WHAT TO WORK ON
Set down each line of the data exactly, but not the pictures.

DATA BLOCK
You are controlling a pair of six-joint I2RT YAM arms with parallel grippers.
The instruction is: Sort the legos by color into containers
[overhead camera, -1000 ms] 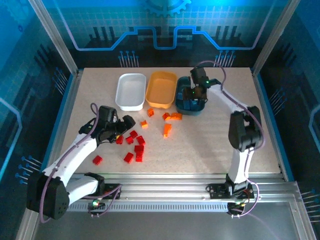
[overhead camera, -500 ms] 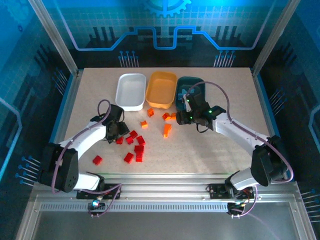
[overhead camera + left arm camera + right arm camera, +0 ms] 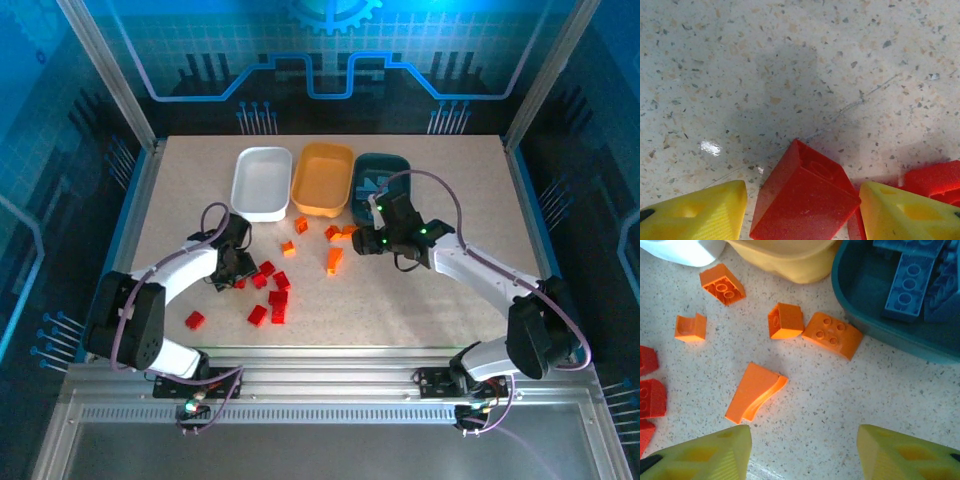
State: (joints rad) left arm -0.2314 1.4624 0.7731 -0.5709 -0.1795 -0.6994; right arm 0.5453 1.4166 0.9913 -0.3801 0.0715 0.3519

ANSWER SPACE
You are controlling a pair of six-joint I2RT YAM arms with parallel grippers.
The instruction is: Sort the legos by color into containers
[overhead camera, -1000 ms] 
[overhead camera, -500 ms] 
[overhead camera + left arm camera + right arm camera, +0 ms] 
State: (joints rad) left arm -0.2314 1.4624 0.7731 -0.5709 -0.1795 -0.6994; right arm 0.5453 1.4166 0.9913 -0.3801 0.0715 0.3519

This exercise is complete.